In terms of time, he's working fewer hours than he did as a bivocational small-church single-staff pastor and part-time hospice chaplain. On-call time is actually better; he rotates being on-call with the other chaplains. When he was a pastor, he was The One On Call 24/7/365.

I am continually unsure how to deal with medical issues because everything is constantly being changed. Our base is going through BRAC (base realignment and closure), so budgets are being chopped and personnel are moving away and not being replaced. We don't live on base, we live in town, which is a disconnect. In town, when I mention "Air Force," people wonder when we're moving again. Another disconnect.

How do I connect on base? Through the chapel and OSC (Officers' Spouses Club). I have not found either organization to be clique-ish or unwelcoming here. Both have been good experiences.

Sometimes I feel like I have no clue what I'm doing as a military spouse, and yet I often feel I'm an unofficial ambassador for the military to townspeople who are used to hearing "I hate it here" from military folks they meet. And a "welcome to North Dakota, it's not all that bad" to military folks who move here from Southern states and hear horror stories of the winters here.

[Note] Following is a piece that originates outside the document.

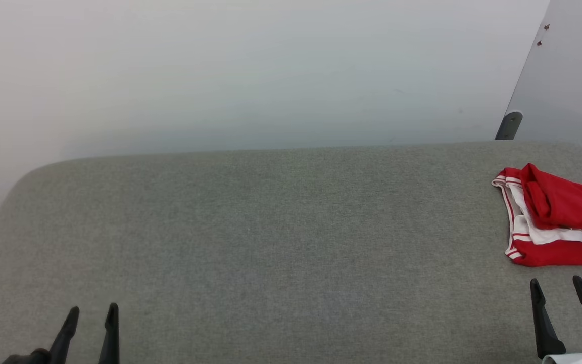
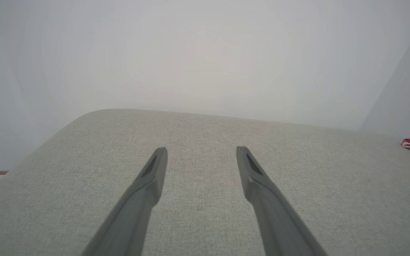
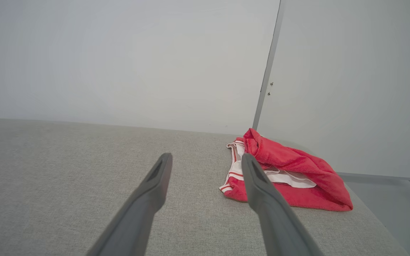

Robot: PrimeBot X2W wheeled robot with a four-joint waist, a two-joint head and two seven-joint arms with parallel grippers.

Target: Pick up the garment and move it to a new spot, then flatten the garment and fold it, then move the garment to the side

I hope this disjointed, random-subject post has helped someone today. The life of this chaplain's wife is quite roller-coaster-ish!

1 comment:

Valerie said...

Let me first start by tailing on my post of yesterday. I regret how I handled it when you moved to ND. I am so sorry. You didn't deserve that. Thank you for bearing with me.

Second, I love hearing your positive experiences. One thing I love about you, Miss Pattie, is how you always become a part of supportive people wherever you are. You leave behind friendships wherever you leave. Not really leave them behind...you take them with you in your heart pocket, whenever you find a new destination.